Your answer should consist of the lines below that hold the word "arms".
*** Block opens ***
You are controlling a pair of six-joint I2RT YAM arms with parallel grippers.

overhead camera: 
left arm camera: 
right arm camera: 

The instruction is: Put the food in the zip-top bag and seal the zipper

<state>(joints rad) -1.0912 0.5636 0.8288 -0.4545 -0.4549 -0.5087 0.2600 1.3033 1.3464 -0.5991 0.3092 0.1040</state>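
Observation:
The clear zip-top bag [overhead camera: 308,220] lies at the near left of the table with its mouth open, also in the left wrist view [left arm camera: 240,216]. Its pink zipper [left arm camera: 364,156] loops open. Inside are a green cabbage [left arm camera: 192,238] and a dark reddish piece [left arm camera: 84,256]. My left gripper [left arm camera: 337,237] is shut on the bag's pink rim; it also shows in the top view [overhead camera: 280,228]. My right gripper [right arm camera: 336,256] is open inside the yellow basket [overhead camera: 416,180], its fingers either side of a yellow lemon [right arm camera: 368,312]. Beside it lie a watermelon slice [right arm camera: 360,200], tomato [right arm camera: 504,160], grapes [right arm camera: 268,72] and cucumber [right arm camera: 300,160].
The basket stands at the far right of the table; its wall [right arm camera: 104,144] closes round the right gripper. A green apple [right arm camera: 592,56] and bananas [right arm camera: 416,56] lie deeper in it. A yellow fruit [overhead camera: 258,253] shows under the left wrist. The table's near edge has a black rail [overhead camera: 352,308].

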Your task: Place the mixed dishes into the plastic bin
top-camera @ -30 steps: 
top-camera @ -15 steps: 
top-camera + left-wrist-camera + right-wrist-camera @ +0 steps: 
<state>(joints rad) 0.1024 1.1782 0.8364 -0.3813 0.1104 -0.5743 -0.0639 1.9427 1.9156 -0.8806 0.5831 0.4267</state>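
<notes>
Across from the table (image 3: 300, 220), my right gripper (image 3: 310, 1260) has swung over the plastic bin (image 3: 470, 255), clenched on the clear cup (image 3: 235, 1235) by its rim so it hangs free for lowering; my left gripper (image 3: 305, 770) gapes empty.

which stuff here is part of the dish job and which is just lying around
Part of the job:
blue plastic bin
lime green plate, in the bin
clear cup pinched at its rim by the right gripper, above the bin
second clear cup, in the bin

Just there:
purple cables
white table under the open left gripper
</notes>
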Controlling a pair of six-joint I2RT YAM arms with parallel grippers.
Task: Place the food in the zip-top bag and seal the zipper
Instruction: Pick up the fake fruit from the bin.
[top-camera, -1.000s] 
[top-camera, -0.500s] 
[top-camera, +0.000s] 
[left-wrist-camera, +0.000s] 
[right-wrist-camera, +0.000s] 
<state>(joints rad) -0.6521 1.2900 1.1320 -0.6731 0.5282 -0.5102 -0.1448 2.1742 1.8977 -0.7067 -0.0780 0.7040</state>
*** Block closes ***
• Response
You are controlling a pair of six-joint I2RT YAM arms with parallel grippers.
Controlling a pair of six-joint I2RT YAM arms with parallel grippers.

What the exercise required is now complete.